▶ _Directions for this task_: Your copy should match the listing word for word, apart from the pictures, which are left out.

*** Task material Section Begins ***

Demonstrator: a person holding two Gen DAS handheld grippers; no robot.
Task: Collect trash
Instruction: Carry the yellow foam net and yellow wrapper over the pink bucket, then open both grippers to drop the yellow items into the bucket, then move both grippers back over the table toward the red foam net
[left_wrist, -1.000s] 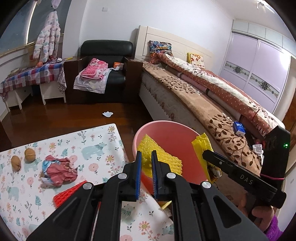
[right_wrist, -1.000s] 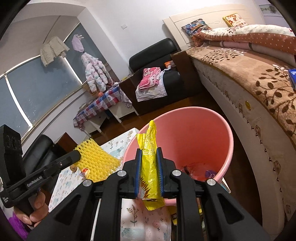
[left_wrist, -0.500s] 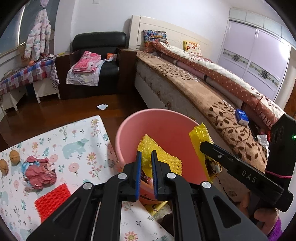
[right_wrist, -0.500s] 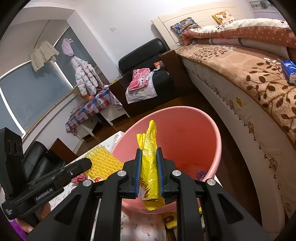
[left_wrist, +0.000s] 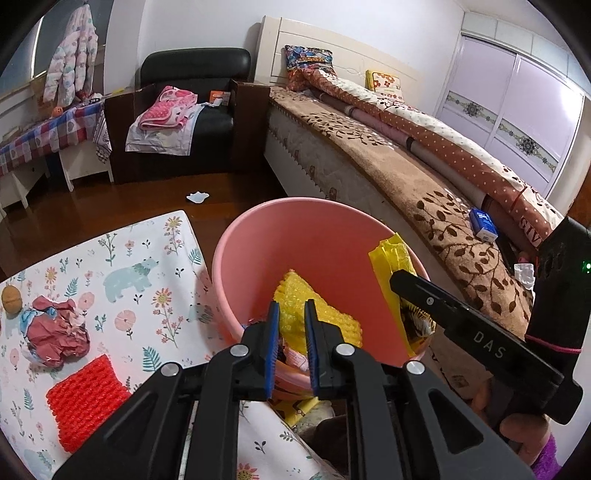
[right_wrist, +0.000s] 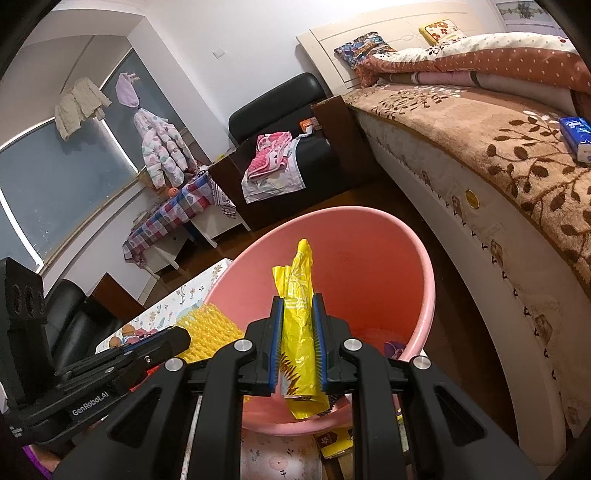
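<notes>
A pink bin (left_wrist: 325, 236) (right_wrist: 369, 258) stands between the patterned mat and the bed. My left gripper (left_wrist: 291, 323) is shut on a yellow foam net (left_wrist: 317, 317) and holds it over the bin's mouth; the net also shows in the right wrist view (right_wrist: 207, 328). My right gripper (right_wrist: 298, 328) is shut on a yellow plastic wrapper (right_wrist: 299, 314) and holds it above the bin's near rim; the wrapper also shows in the left wrist view (left_wrist: 395, 273). Some trash lies at the bin's bottom.
On the patterned mat (left_wrist: 140, 266) lie a crumpled red paper (left_wrist: 55, 332), a red foam net (left_wrist: 85, 398) and a walnut (left_wrist: 11, 295). A white scrap (left_wrist: 197, 197) lies on the wood floor. The bed (left_wrist: 406, 177) runs along the right; a black armchair (left_wrist: 192, 110) stands behind.
Both grippers have moved forward and further over the pink bin, each still holding its item. The bin now fills more of both views.
</notes>
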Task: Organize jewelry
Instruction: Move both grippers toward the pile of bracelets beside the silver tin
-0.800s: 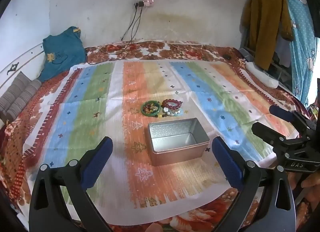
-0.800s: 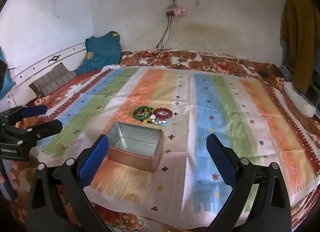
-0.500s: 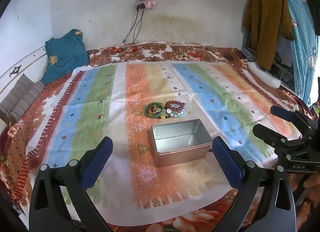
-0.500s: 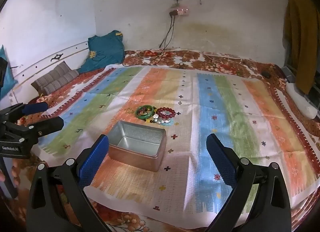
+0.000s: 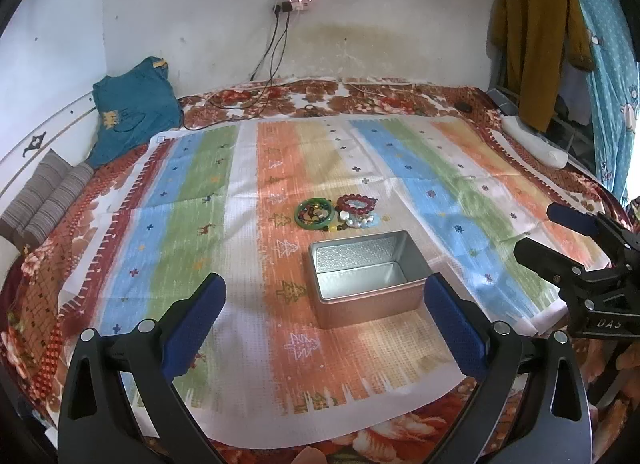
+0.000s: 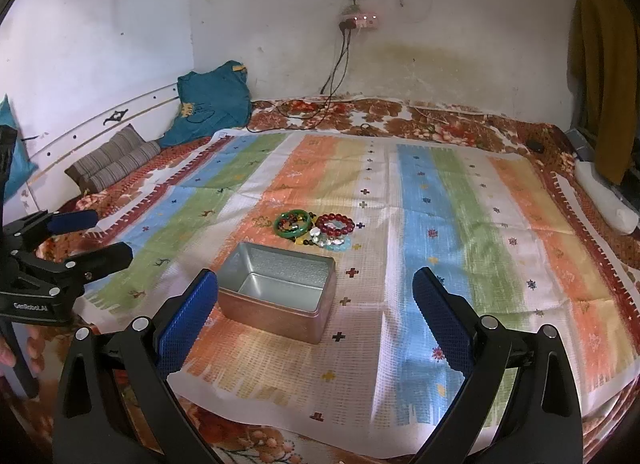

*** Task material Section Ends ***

▶ _Output_:
Demonstrator: a person holding two Gen DAS handheld grippers; no robot.
Task: Collect trash
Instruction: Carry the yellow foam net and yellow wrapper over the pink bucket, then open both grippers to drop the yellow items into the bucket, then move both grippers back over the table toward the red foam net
[left_wrist, -1.000s] 
[right_wrist, -1.000s] 
[left_wrist, -0.500s] 
[right_wrist, -0.500s] 
[left_wrist, +0.000s] 
[right_wrist, +0.000s] 
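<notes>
A pink bin (left_wrist: 325, 236) (right_wrist: 369, 258) stands between the patterned mat and the bed. My left gripper (left_wrist: 291, 323) is shut on a yellow foam net (left_wrist: 317, 317) and holds it over the bin's mouth; the net also shows in the right wrist view (right_wrist: 207, 328). My right gripper (right_wrist: 298, 328) is shut on a yellow plastic wrapper (right_wrist: 299, 314) and holds it above the bin's near rim; the wrapper also shows in the left wrist view (left_wrist: 395, 273). Some trash lies at the bin's bottom.
On the patterned mat (left_wrist: 140, 266) lie a crumpled red paper (left_wrist: 55, 332), a red foam net (left_wrist: 85, 398) and a walnut (left_wrist: 11, 295). A white scrap (left_wrist: 197, 197) lies on the wood floor. The bed (left_wrist: 406, 177) runs along the right; a black armchair (left_wrist: 192, 110) stands behind.
Both grippers have moved forward and further over the pink bin, each still holding its item. The bin now fills more of both views.
</notes>
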Task: Organize jewelry
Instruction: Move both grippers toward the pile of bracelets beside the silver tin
-0.800s: 
-0.800s: 
-0.500s: 
-0.500s: 
+0.000s: 
+0.000s: 

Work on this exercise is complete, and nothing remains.